Top of Available data

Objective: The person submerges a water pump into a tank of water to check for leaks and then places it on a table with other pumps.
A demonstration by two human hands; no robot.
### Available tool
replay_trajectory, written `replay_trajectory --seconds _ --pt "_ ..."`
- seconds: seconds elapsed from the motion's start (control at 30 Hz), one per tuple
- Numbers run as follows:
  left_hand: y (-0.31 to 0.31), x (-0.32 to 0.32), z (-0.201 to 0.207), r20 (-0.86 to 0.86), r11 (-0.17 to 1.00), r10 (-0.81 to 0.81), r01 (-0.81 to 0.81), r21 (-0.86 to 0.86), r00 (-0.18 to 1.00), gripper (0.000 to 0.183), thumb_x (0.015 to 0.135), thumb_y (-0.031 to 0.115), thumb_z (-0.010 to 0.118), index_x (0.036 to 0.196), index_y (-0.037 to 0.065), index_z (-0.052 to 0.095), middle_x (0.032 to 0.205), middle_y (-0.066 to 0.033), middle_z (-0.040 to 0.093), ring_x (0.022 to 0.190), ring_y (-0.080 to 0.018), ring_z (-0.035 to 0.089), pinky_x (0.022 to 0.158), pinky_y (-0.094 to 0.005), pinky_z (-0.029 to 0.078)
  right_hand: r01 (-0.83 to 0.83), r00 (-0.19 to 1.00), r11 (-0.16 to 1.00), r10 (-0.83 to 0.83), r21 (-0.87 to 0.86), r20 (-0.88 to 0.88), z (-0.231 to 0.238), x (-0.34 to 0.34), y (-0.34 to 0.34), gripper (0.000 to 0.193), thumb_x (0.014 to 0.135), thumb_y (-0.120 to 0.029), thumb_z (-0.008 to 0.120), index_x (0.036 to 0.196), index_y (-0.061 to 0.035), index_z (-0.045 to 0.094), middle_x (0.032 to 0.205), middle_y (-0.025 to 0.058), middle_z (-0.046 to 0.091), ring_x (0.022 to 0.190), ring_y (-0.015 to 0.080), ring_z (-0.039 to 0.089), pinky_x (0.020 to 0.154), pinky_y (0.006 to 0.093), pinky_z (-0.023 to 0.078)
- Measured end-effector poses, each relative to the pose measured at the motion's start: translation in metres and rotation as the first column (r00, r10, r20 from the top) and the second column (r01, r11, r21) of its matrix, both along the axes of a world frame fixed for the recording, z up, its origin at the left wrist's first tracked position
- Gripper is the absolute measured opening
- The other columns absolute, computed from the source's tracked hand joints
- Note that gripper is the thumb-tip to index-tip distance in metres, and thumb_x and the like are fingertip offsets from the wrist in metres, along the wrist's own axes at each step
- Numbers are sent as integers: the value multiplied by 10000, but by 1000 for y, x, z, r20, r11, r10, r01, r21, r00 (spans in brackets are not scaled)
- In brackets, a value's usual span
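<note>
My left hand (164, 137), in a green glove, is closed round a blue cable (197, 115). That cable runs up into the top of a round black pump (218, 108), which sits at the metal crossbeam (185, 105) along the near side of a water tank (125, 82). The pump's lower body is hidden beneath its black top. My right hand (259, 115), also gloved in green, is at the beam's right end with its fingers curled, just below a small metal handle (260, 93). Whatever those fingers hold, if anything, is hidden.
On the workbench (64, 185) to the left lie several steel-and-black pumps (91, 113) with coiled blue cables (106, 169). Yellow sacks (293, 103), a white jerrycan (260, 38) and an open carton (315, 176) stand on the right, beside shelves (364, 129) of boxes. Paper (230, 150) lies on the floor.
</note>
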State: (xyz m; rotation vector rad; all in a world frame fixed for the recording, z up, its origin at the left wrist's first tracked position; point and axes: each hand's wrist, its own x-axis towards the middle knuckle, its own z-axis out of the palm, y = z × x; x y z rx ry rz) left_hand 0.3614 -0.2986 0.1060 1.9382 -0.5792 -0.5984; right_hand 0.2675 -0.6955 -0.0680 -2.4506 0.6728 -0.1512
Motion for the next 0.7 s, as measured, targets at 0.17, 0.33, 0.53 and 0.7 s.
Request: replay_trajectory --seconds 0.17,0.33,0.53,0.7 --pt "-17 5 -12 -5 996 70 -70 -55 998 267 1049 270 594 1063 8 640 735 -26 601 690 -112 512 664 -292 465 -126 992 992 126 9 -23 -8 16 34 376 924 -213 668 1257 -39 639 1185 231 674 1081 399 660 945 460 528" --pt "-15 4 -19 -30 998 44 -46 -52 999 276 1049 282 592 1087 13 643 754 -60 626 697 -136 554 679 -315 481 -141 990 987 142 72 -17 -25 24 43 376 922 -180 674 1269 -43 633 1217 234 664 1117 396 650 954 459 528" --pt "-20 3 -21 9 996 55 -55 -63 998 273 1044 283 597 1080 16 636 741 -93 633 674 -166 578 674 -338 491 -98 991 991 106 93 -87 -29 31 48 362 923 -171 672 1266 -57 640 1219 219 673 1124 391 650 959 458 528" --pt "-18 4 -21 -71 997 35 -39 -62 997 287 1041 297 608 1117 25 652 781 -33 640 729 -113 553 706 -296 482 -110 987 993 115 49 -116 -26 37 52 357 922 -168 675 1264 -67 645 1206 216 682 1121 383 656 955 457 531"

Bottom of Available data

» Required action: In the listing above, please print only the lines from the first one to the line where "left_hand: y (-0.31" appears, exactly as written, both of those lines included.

» Solution to the problem:
Objective: The person submerges a water pump into a tank of water to check for leaks and then places it on a table with other pumps.
A demonstration by two human hands; no robot.
### Available tool
replay_trajectory, written `replay_trajectory --seconds _ --pt "_ ..."`
- seconds: seconds elapsed from the motion's start (control at 30 Hz), one per tuple
- Numbers run as follows:
  left_hand: y (-0.31 to 0.31), x (-0.32 to 0.32), z (-0.201 to 0.207), r20 (-0.86 to 0.86), r11 (-0.17 to 1.00), r10 (-0.81 to 0.81), r01 (-0.81 to 0.81), r21 (-0.86 to 0.86), r00 (-0.18 to 1.00), gripper (0.000 to 0.183), thumb_x (0.015 to 0.135), thumb_y (-0.031 to 0.115), thumb_z (-0.010 to 0.118), index_x (0.036 to 0.196), index_y (-0.037 to 0.065), index_z (-0.052 to 0.095), middle_x (0.032 to 0.205), middle_y (-0.066 to 0.033), middle_z (-0.040 to 0.093), ring_x (0.022 to 0.190), ring_y (-0.080 to 0.018), ring_z (-0.035 to 0.089), pinky_x (0.022 to 0.158), pinky_y (-0.094 to 0.005), pinky_z (-0.029 to 0.078)

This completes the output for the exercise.